Goal of the exercise: Retype the whole listing, character for character.

Material provided:
☆ ☆ ☆ ☆ ☆ ☆ ☆
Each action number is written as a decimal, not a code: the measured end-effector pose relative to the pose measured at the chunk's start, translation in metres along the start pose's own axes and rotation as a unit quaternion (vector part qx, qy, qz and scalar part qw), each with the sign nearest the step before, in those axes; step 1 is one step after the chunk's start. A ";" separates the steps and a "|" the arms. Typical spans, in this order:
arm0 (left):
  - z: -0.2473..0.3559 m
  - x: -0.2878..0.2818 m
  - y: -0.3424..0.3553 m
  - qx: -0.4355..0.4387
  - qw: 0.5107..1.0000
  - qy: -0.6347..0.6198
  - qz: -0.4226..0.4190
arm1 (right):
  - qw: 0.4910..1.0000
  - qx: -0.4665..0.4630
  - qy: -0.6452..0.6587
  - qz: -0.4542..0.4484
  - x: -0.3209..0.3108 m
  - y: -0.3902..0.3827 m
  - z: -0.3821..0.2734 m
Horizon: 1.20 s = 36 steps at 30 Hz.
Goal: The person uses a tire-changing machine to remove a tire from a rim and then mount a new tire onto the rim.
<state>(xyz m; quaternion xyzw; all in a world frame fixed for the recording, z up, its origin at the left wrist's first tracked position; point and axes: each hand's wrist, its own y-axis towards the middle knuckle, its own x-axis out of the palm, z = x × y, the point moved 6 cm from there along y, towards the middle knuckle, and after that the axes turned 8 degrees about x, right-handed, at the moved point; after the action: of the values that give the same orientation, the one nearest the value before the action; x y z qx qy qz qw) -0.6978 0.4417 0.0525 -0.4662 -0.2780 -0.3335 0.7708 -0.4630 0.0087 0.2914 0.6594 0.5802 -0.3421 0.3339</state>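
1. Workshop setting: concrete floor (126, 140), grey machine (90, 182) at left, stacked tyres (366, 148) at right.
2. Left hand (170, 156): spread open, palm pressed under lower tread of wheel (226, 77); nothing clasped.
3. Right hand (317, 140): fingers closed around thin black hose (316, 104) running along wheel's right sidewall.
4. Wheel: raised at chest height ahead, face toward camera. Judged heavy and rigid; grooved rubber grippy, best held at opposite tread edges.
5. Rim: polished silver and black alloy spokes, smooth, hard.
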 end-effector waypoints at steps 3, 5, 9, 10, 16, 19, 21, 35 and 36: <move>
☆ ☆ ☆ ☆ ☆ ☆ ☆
Solution for this problem:
Each action number is written as a decimal, not a code: the measured end-effector pose relative to the pose measured at the chunk's start, translation in metres along the start pose's own axes and rotation as a unit quaternion (vector part qx, qy, qz and scalar part qw), each with the sign nearest the step before, in those axes; step 1 is one step after the chunk's start. A ";" separates the steps and a "|" the arms. Typical spans, in this order:
arm0 (left):
  - z: -0.2473..0.3559 m
  - x: -0.2878..0.2818 m
  - y: -0.3424..0.3553 m
  - qx: -0.4355..0.4387
  - qw: 0.5107..1.0000
  - qy: -0.6347..0.6198
  - qz: -0.4226..0.4190
arm1 (right):
  - qw: 0.4910..1.0000
  - qx: -0.4665..0.4630
  - qy: -0.6452..0.6587
  - qz: -0.4542..0.4484
  - x: -0.3209..0.3108 m
  - y: -0.3902..0.3827 m
  - z: -0.3821..0.2734 m
Horizon: 1.20 s = 36 steps at 30 Hz.
Goal: The person uses a tire-changing machine to remove a tire from a rim and then mount a new tire onto the rim.
<state>(xyz m; quaternion xyzw; all in a world frame fixed for the recording, z up, its origin at the left wrist's first tracked position; point and axes: each hand's wrist, its own y-axis towards the middle knuckle, its own x-axis out of the palm, z = x × y, the point moved 6 cm from there along y, towards the middle knuckle, and after that the axes turned 8 degrees about x, right-handed, at the moved point; after the action: of the values that give the same orientation, the one nearest the value before the action; x y z qx qy qz qw) -0.6978 0.4417 0.0525 -0.4662 -0.2780 -0.3335 0.7708 -0.4630 0.0087 0.2914 0.6594 0.5802 -0.3421 0.3339</state>
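1. Workshop setting: concrete floor (126, 140), grey machine (90, 182) at left, stacked tyres (366, 148) at right.
2. Left hand (170, 156): spread open, palm pressed under lower tread of wheel (226, 77); nothing clasped.
3. Right hand (317, 140): fingers closed around thin black hose (316, 104) running along wheel's right sidewall.
4. Wheel: raised at chest height ahead, face toward camera. Judged heavy and rigid; grooved rubber grippy, best held at opposite tread edges.
5. Rim: polished silver and black alloy spokes, smooth, hard.
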 end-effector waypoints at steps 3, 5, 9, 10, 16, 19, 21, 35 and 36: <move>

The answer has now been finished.